*REQUIREMENT:* What you return should match the data word for word, minus the images.

· · ·

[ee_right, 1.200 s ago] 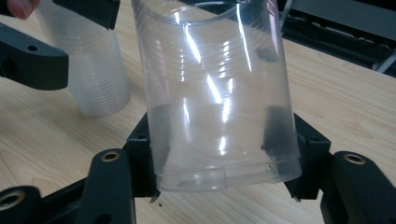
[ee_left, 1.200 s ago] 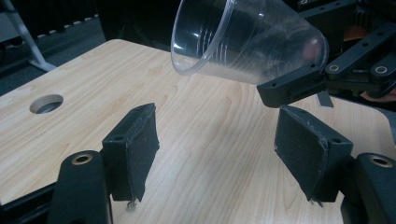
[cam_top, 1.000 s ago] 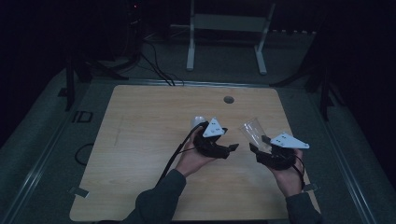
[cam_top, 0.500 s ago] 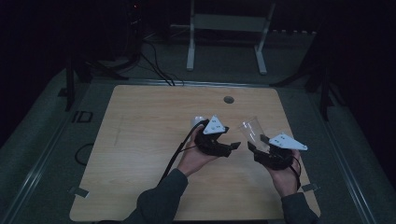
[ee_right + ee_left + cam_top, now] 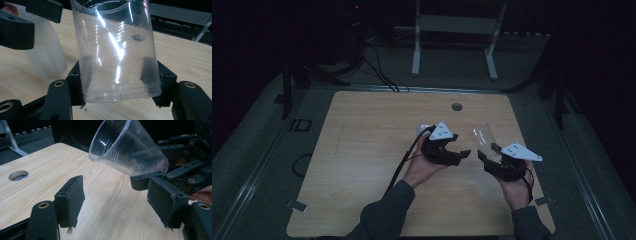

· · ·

*FINISHED EXERCISE:*
[ee_right, 1.200 s ago] 
[ee_left, 1.200 s ago] 
[cam_top, 1.000 s ago] 
[cam_top, 0.500 s ago] 
[ee_right + ee_left + cam_top, now] 

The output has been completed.